Auteur: Michel Serres
Titre Original: Petite Poucette
Date de Parution : 30 mars 2012
Éditeur : Manifestes
Nombre de pages : 84
Prix : 9,50€ 9,03€
Quatrième de couverture : Le monde a tellement changé que les jeunes
doivent tout réinventer.
Nos sociétés occidentales ont déjà vécu deux révolutions : le passage de
l'oral à l'écrit, puis de l'écrit à l'imprimé. Comme chacune des précédentes,
la troisième, tout aussi décisive, s'accompagne de mutations politiques,
sociales et cognitives. Ce sont des périodes de crises.
De l'essor des nouvelles technologies, un nouvel humain est né : Michel
Serres le baptise «Petite Poucette» - clin d'oeil à la maestria avec laquelle
les messages fusent de ses pouces. Petite Poucette va devoir réinventer une
manière de vivre ensemble, des institutions, une manière d'être et de
connaître... Débute une nouvelle ère qui verra la victoire de la multitude,
anonyme, sur les élites dirigeantes, bien identifiées ; du savoir discuté sur
les doctrines enseignées ; d'une société immatérielle librement connectée sur
la société du spectacle à sens unique...
Ce livre propose à Petite Poucette une collaboration entre générations
pour mettre en oeuvre cette utopie, seule réalité possible.
A l'origine de ce livre, un discours prononcé à l'Académie française en
2011, qui a été très largement diffusé, tout d'abord par la publication d'un
extrait le lendemain dans «Le Monde», repris par un article dans «Le Figaro»
puis d'un grand mouvement sur Internet...
Extrait
Nouveautés
Ce nouvel écolier, cette jeune étudiante n'a jamais vu veau, vache,
cochon ni couvée. En 1900, la majorité des humains, sur la planète, travaillait
au labour et à la pâture ; en 2011 et comme les pays analogues, la France ne
compte plus que un pour cent de paysans. Sans doute faut-il voir là une des
plus fortes ruptures de l'histoire depuis le néolithique. Jadis référée aux
pratiques géorgiques, nos cultures, soudain, changèrent. Reste que, sur la
planète, nous mangeons encore de la terre.

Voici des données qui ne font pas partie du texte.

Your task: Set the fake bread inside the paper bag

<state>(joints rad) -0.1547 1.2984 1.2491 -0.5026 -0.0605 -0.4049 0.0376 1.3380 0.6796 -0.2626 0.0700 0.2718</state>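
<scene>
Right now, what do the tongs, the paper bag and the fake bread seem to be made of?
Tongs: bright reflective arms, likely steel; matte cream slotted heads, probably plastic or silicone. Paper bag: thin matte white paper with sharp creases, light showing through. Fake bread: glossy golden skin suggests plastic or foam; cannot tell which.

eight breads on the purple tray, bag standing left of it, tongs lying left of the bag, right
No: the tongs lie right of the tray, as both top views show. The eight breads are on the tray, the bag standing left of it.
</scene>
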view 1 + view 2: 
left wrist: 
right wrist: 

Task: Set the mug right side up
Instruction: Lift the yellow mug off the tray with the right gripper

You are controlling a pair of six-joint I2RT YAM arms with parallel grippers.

Celle ou celui que je vous présente ne vit plus en compagnie des
animaux, n'habite plus la même terre, n'a plus le même rapport au monde. Elle
ou il n'admire qu'une nature arcadienne, celle du loisir ou du tourisme.
Il habite la ville. Ses prédécesseurs immédiats, pour plus de la moitié,
hantaient les champs. Mais, devenu sensible à l'environnement, il polluera
moins, prudent et respectueux, que nous autres, adultes inconscients et
narcisses.
Il n'a plus la même vie physique, ni le même monde en nombre, la
démographie ayant soudain, pendant la durée d'une seule vie humaine, bondi de
deux vers sept milliards d'humains ; il habite un monde plein.
Ici, son espérance de vie va vers quatre-vingts ans. Le jour de leur
mariage, ses arrière-grands-parents s'étaient juré fidélité pour une décennie à
peine. Qu'il et elle envisagent de vivre ensemble, vont-ils jurer de même pour
soixante-cinq ans ? Leurs parents héritèrent vers la trentaine, ils attendront
la vieillesse pour recevoir ce legs. Ils ne connaissent plus les mêmes âges, ni
le même mariage ni la même transmission de biens.
Partant pour la guerre, fleur au fusil, leurs parents offraient à la
patrie une espérance de vie brève; y courront-ils de même avec, devant eux, la
promesse de six décennies ?
Depuis soixante ans, intervalle unique dans l'histoire occidentale, il
ni elle n'ont jamais connu de guerre, ni bientôt leurs dirigeants ni leurs
enseignants.
Bénéficiant d'une médecine enfin efficace et, en pharmacie,
d'antalgiques et d'anesthésiques, ils ont moins souffert, statistiquement
parlant, que leurs prédécesseurs. Ont-ils eu faim ? Or, religieuse ou laïque,
toute morale se résumait en des exercices destinés à supporter une douleur
inévitable et quotidienne : maladie, famine, cruauté du monde.
Ils n'ont plus le même corps ni la même conduite; aucun adulte ne sut
leur inspirer une morale adaptée.
Alors que leurs parents furent conçus à l'aveuglette, leur naissance est
programmée. Comme, pour le premier enfant, l'âge moyen de la mère a progressé
de dix à quinze ans, les parents d'élèves ont changé de génération. Pour plus
de la moitié, ces parents ont divorcé. Ont-ils laissé leurs enfants ?
Il ni elle n'ont plus la même généalogie.